Spring of 2004 would put The Mars Volta back in the supporting role, opening for A Perfect Circle. The month long run featured a frenetic sounding The Mars Volta, playing at breakneck speed, perhaps to cram as much music as possible into their hour-long opening slot. The opening slot was a perfect fit, as Progressive-Metal fans adored the first The Mars Volta LP, but it is amusing to imagine their confusion when instead of ripping through the hits like Inertiatic ESP they opted to drop mammoth versions of Drunkship of Lanterns and Take the Veil Cerpin Taxt. How fitting that you can hear a concertgoer on the Albuquerque recording state "that took a weird direction". The supporting slot would be the last formal tour the band would partake in in support of De-Loused. In early May, the band would play three shows at The Wiltern in Los Angeles, broken up by a brief trip down to Mexico City. The Wiltern shows are legendary for featuring unique sets featuring guest spots by Saul Williams and John Frusciante. Lucky concert goers would also get to hear the debut of The Widow, a recording of which would appear on the Frances The Mute single. A one-off show of Omar, John Frusciante, and Flea would close out the spring shows, although this line-up would reunite for one more night in the fall. The majority of the rest of the year would be spent recording Frances the Mute. Omar would also begin the deluge of solo releases in 2004 with the release of A Manual Dexterity Vol. 1, the first part of a soundtrack to a film he chose to never release.
The De-Loused in the Comatorium era was not quite done though, a few last hurrahs were in order. Two shows in California would warm the band back up before they headed to South America for a very brief festival run. A recording of Sue II Festival gives listeners, not the first, but one of the best earliest glimpses into the infamous 'helicopter jam'. Returning home in early November, the three-show stint would be the last of 2004. A three-show run in Japan in early 2005 would be the bridge connecting this and the Frances the Mute tour, showcasing Cygnus…. Vismund Cygnus and closing out the epic runs of Cicatriz ESP.
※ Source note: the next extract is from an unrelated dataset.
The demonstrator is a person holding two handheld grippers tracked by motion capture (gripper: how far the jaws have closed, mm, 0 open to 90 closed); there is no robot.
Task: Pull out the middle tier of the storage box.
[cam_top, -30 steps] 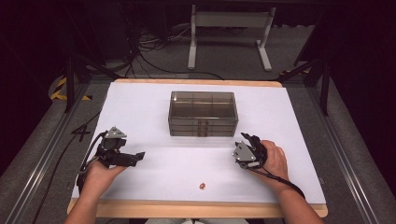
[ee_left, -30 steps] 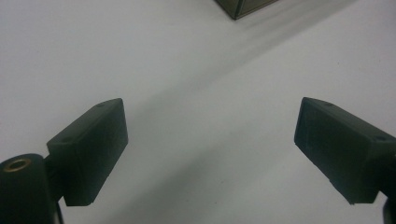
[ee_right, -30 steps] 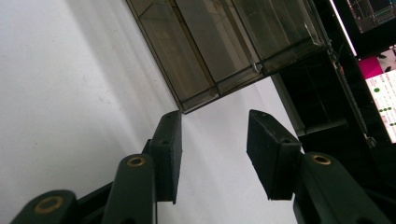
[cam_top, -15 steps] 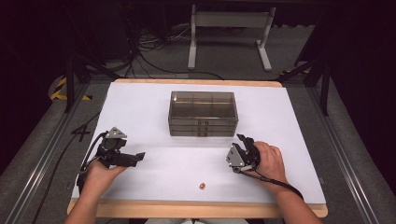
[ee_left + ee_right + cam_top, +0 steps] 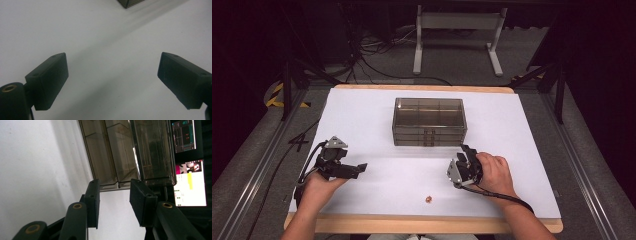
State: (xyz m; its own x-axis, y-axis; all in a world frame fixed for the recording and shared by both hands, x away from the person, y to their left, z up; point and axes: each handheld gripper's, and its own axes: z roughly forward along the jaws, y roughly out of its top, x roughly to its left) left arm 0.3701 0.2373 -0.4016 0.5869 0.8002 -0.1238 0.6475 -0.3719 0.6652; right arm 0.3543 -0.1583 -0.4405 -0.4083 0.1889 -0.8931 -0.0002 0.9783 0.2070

Starting in the summer of 2002, and ending in earliest parts of 2005, The De-Loused in the Comatorium era is the longest and most profound of the band’s history. The Mars Volta would transform from shaky and foundationally unsound to a cemented force of sonic nature. It is amazing to hear the transformation and to witness the solidifying of the ethos of what the band would be for the rest of its history. Although they would continue to venture away from the De-Loused sound, their philosophy of pushing their musical boundaries would never go away. The end of the De-Loused era would also begin the long running argument of when the band had their 'best era'. Many original fans plant their feet in 2003 and 2004, adamant that the band peaked, only going downhill moving forward. While it is hard to argue that by the time the album had released the band had really fused into a unstoppable unit, it is hard to determine when it was truly at its best. Rather, like a mountain range, The Mars Volta is full of peaks and valleys, periods of pure unity and ones of struggle. To only look at one small piece of this range is to miss the entire picture of what their history. That said, this is certainly not a bed view.